Reputation: 1510
I'm reading the section on array arithmetic in K&R and came across something curious. I posted the whole paragraph for context, but I'm mainly focused on the bold part.
If p and q point to members of the same array, then relations like ==, !=, <, >=, etc., work properly. For example, p < q is true if p points to an earlier member of the array than q does. Any pointer can be meaningfully compared for equality or inequality with zero. But the behavior is undefined for arithmetic or comparisons with pointers that do not point to members of the same array. (There is one exception: the address of the first element past the end of an array can be used in pointer arithmetic.)
What is the reason for this exception? Is an extra piece of memory allocated to the end of any array when their size is defined? If so, for what purpose?
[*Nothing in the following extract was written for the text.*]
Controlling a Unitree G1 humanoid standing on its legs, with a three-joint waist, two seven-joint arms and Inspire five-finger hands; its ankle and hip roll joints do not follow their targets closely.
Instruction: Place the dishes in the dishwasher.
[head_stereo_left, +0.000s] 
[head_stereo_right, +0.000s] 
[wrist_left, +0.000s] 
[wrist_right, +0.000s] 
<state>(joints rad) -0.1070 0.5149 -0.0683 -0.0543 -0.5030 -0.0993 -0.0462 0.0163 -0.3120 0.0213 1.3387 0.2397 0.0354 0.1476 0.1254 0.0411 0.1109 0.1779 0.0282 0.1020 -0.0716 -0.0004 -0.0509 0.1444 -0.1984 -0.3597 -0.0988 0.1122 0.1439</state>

Is it to end the array with a null character?
Upvotes: 12
Views: 4152
Reputation: 4741
You're simply allowed to compute the address of the object one off the end of the array and it's promised that you won't get into trouble doing that. You're not allowed to dereference that pointer.
An example of where that promise is important is where an object might otherwise be allocated at the very end of memory, so that the address of one off the end would cause arithmetic overflow when you computed the address. If you were to iterate a pointer through that array, then after the final iteration, arithmetic overflow could result in the pointer wrapping around and pointing at NULL.
This could result in comparison results being inverted, and it could trip all sorts of alarm bells with array-bounds checkers, or it could simply compute the wrong address if the CPU uses, for example, saturating arithmetic.
So it's the duty of the compiler and linker to ensure that this cannot happen, and it is the duty of the programmer to ensure that compiler and linker have their responsibility constrained to just that one simple case, and that they don't have to uphold the same guarantee when you run n
elements further off the end.
Upvotes: 1
Reputation: 241631
Is an extra piece of memory allocated to the end of any array when their size is defined?
No. The context that you quoted is important. The exception that you bold is in reference to pointer arithmetic (and relations). It's saying that if you do pointer relations between pointers that do not point to members of the same array, then you get udb. However, there is a single exception to that, which is if either of the pointer are pointing to the first element past the end of the array.
If so, for what purpose?
null
answer since it's presumes a false premise.
Is it to end the array with a null character?
No.
The reason for this is so that comparison to the end of the array is legal, that is, comparisons to &a[sizeof a]
when a
is an array. Note that &a[sizeof a]
is the first element past the end of the array. If p
is a pointer to an element of a
or also the first element past the end of the array, then p
can be compared to &a[sizeof a]
.
I quote from the C99 specification, section 6.5.8.5.
When two pointers are compared, the result depends on the relative locations in the address space of the objects pointed to. If two pointers to object or incomplete types both point to the same object, or both point one past the last element of the same array object, they compare equal. If the objects pointed to are members of the same aggregate object, pointers to structure members declared later compare greater than pointers to members declared earlier in the structure, and pointers to array elements with larger subscript values compare greater than pointers to elements of the same array with lower subscript values. If the expression
P
points to an element of an array object and the expressionQ
points to the last element of the same array object, the pointer expressionQ + 1
compares greater thanP
. In all other cases, the behavior is undefined.
Upvotes: 6
Reputation: 23436
There's no extra memory allocated at the end of the array. It just says that you can you the address marked with 'End' below in pointer arithmetic. Begin points to the first element of the array. End points to the first element past the end of the array.
-----------------
| | | | |
-----------------
^ ^
Begin End
Upvotes: 2
Reputation: 145829
The reason is so you can increment a pointer in a loop like this:
char a[42], *p;
for (p = a; p < &a[sizeof a]; p++) // or p != &a[sizeof a]
{
/* ... */
}
Without the extra rule, this would be undefined behavior because the pointer would be invalid.